--- LISTED ENTRIES ---

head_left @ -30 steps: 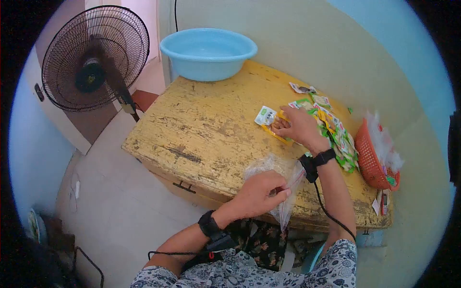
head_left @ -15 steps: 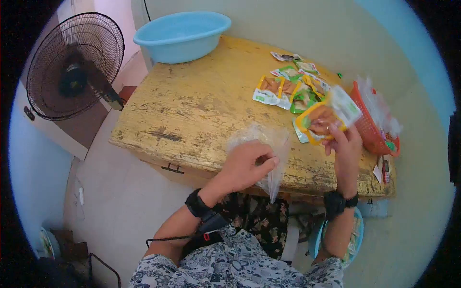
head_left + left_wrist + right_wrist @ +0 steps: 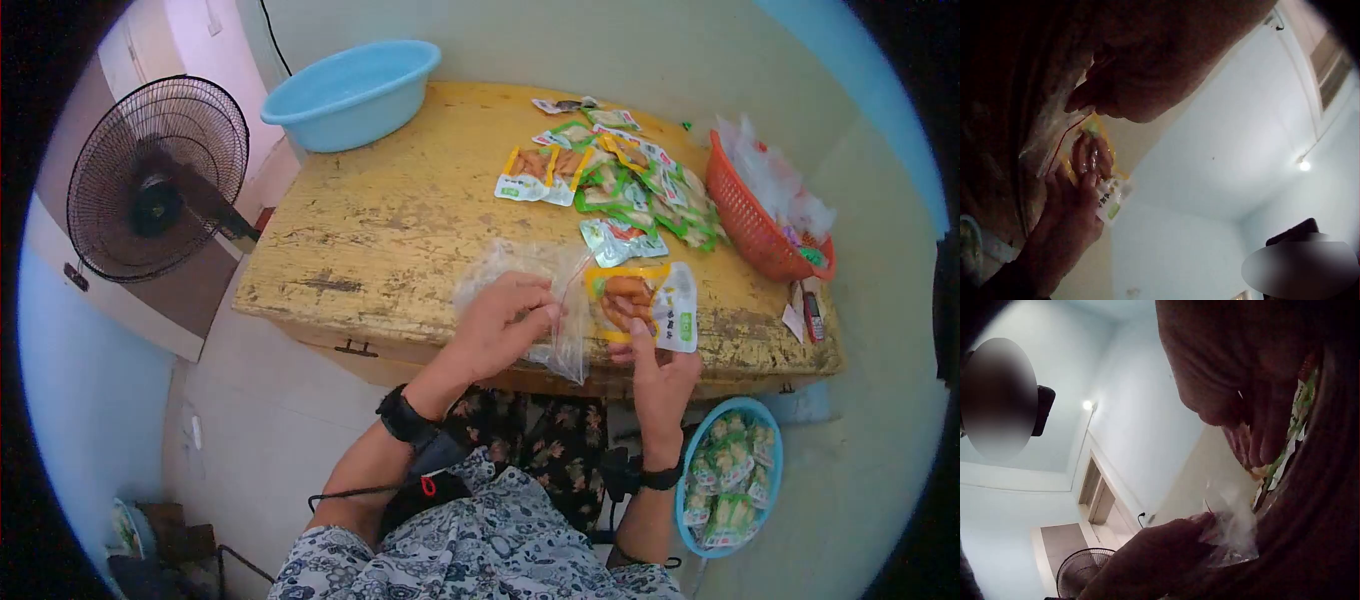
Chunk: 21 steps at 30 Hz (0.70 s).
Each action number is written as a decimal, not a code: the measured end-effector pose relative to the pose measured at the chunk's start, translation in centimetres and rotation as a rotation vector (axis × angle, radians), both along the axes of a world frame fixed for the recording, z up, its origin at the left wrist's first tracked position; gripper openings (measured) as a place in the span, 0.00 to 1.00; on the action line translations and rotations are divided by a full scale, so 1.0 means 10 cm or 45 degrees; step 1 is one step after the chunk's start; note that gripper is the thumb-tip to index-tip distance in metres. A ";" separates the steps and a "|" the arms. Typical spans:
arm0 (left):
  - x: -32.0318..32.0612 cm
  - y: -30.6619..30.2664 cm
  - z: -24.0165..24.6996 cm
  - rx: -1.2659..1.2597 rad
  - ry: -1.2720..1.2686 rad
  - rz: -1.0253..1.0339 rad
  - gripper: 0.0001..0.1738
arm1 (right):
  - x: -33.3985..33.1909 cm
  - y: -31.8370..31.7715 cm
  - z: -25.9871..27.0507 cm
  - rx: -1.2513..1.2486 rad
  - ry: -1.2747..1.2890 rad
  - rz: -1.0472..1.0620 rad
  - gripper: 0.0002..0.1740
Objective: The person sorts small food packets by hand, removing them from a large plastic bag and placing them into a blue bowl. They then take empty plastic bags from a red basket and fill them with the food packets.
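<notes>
A clear zip bag (image 3: pixel 572 345) lies near the table's front edge, and my left hand (image 3: pixel 503 325) pinches it by its mouth between thumb and fingers. Right beside that mouth is a yellow-and-white snack packet (image 3: pixel 676 305) with brown food showing through its window. My right hand (image 3: pixel 662 388) grips this packet from below, thumb on its face. In the left wrist view the packet (image 3: pixel 1113 197) overlaps the bag's red zip line. The right wrist view shows the bag (image 3: pixel 1238 531) at the left fingertips; the right hand (image 3: pixel 1241 369) hides most of the packet there.
Yellow and green snack packets (image 3: pixel 655 190) lie heaped on the worn yellow table (image 3: pixel 350 235). Beside them stands a red basket (image 3: pixel 745 215) of plastic bags, with a phone (image 3: pixel 813 315) nearby. A blue basin (image 3: pixel 355 105) sits back left; a blue tub (image 3: pixel 684 490) of packets stands below.
My right hand took a yellow packet from the pile, lifted it to the right, then brought it down beside the bag. My left hand kept hold of the bag. The head view shifted.
</notes>
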State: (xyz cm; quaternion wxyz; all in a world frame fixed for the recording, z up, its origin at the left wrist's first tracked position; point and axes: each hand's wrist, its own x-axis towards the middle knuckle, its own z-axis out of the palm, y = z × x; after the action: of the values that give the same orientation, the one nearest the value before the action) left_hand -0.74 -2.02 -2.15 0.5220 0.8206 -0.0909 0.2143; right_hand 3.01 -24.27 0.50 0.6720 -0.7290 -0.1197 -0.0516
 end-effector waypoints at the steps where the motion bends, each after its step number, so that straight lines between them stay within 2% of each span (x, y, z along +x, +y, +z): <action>1: -0.01 -0.01 0.01 -0.038 0.011 0.001 0.09 | 0.00 -0.03 0.00 -0.007 -0.009 -0.025 0.14; 5: 0.02 -0.05 0.00 -0.007 0.003 0.039 0.09 | -0.14 -0.05 0.17 0.182 -0.060 -0.167 0.16; 8: -0.03 -0.07 0.10 0.090 0.149 0.054 0.09 | -0.32 -0.01 0.32 0.327 -0.030 -0.057 0.16; 11: -0.02 -0.05 0.07 0.107 0.082 0.044 0.08 | -0.30 0.11 0.20 0.291 0.048 0.103 0.15; 14: -0.10 -0.06 0.14 -0.337 0.277 -0.057 0.07 | -0.23 0.16 0.06 0.177 0.174 0.145 0.12; 17: -0.17 -0.02 0.21 -0.491 0.365 -0.187 0.06 | -0.19 0.18 0.15 -0.010 0.267 0.097 0.10; 18: -0.18 -0.03 0.19 -0.390 0.252 -0.161 0.06 | -0.17 0.18 0.19 -0.087 0.294 0.056 0.10; 21: -0.18 -0.09 0.16 -0.092 -0.049 -0.074 0.06 | -0.06 0.28 0.03 -0.007 -0.068 -0.009 0.11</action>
State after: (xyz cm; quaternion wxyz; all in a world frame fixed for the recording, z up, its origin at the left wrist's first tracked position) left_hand -2.50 -2.88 -0.60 0.5553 0.7940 -0.1170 0.2181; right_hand 2.45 -21.45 0.75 0.6665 -0.7295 -0.1352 -0.0732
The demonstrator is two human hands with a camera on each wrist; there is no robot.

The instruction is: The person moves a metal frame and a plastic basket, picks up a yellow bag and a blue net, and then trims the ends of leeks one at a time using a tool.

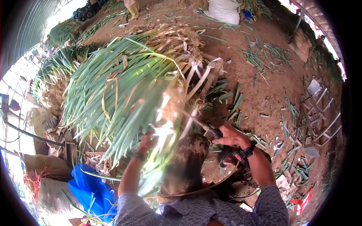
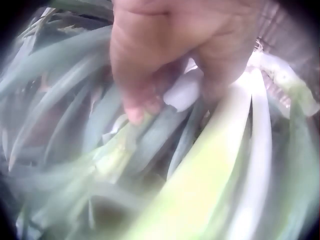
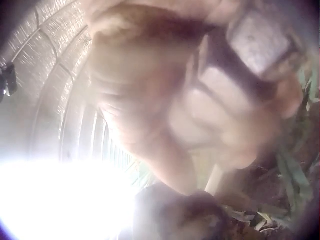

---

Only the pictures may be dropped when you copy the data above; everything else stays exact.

head_left @ -30 steps: 
head_left @ -15 steps: 
head_left + left_wrist + right_wrist @ +0 steps: 
Chunk: 21 steps at 30 Hz (0.70 s).
Each action number is written as a decimal, not a code: the measured end-effector pose relative to the pose measured at the chunk's start, translation in centimetres and rotation as a rotation vector (axis × angle, radians), both along the axes of a world frame fixed for the recording, z up, its origin at the left wrist's first tracked position; gripper openings (measured) as a place in the span, 0.00 to 1.00; on the action line translations and rotations are divided by a full scale, so 1.0 means 10 cm or 45 degrees; step 1 is one step after the chunk's start; note that gripper is the thumb-tip to index-tip distance in metres. A ";" separates the steps and a "|" the arms. Typical spans:
arm0 (left):
  - x: -32.0318..32.0612 cm
  - y: -30.6619..30.2664 cm
  - z: -24.0165..24.6996 cm
  - rx: -1.2659..1.2597 rad
  - ry: -1.2720..1.2686 rad
  - rz: -1.0253..1.0339 rad
  - gripper: 0.0001..0.1738
arm1 (right):
  - x: -33.3985..33.1909 cm
  - y: -31.8370..31.7715 cm
  - z: -25.9871..27.0507 cm
  - rx: -1.2513..1.2486 rad
  - ry: -1.2747..1.2890 rad
  - rz: -1.0472..1.0620 rad
  - gripper: 0.0002..0.1740
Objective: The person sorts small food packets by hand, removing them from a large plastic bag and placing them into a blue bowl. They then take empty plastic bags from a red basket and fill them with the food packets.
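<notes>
A clear zip bag (image 3: pixel 572 345) lies near the table's front edge, and my left hand (image 3: pixel 503 325) pinches it by its mouth between thumb and fingers. Right beside that mouth is a yellow-and-white snack packet (image 3: pixel 676 305) with brown food showing through its window. My right hand (image 3: pixel 662 388) grips this packet from below, thumb on its face. In the left wrist view the packet (image 3: pixel 1113 197) overlaps the bag's red zip line. The right wrist view shows the bag (image 3: pixel 1238 531) at the left fingertips; the right hand (image 3: pixel 1241 369) hides most of the packet there.
Yellow and green snack packets (image 3: pixel 655 190) lie heaped on the worn yellow table (image 3: pixel 350 235). Beside them stands a red basket (image 3: pixel 745 215) of plastic bags, with a phone (image 3: pixel 813 315) nearby. A blue basin (image 3: pixel 355 105) sits back left; a blue tub (image 3: pixel 684 490) of packets stands below.
My right hand took a yellow packet from the pile, lifted it to the right, then brought it down beside the bag. My left hand kept hold of the bag. The head view shifted.
</notes>
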State: (xyz cm; quaternion wxyz; all in a world frame fixed for the recording, z up, its origin at the left wrist's first tracked position; point and axes: each hand's wrist, its own x-axis towards the middle knuckle, its own z-axis out of the palm, y = z × x; after the action: of the values that give the same orientation, the one nearest the value before the action) left_hand -0.74 -2.02 -2.15 0.5220 0.8206 -0.0909 0.2143; right_hand 3.01 -24.27 0.50 0.6720 -0.7290 -0.1197 -0.0516
 end-effector waypoints at the steps where the motion bends, each after its step number, so that straight lines between them stay within 2% of each span (x, y, z along +x, +y, +z): <action>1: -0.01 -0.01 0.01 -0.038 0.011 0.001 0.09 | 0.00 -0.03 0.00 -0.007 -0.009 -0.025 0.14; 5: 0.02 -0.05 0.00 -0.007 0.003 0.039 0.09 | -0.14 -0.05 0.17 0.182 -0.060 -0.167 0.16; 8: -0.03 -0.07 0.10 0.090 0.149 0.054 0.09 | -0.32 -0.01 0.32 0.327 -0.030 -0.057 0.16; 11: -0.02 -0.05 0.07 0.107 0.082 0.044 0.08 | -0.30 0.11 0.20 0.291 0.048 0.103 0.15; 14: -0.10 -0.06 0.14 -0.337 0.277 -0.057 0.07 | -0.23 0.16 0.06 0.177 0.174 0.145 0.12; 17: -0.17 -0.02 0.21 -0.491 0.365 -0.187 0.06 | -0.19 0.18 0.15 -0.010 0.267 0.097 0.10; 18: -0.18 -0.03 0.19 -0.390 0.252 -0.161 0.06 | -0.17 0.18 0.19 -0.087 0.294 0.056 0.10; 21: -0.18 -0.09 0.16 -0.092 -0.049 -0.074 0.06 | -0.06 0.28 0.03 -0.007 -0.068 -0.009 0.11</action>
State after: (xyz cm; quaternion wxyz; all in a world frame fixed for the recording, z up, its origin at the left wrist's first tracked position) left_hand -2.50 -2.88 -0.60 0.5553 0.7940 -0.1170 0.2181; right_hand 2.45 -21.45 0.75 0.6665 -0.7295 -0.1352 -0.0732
The demonstrator is two human hands with a camera on each wrist; there is no robot.

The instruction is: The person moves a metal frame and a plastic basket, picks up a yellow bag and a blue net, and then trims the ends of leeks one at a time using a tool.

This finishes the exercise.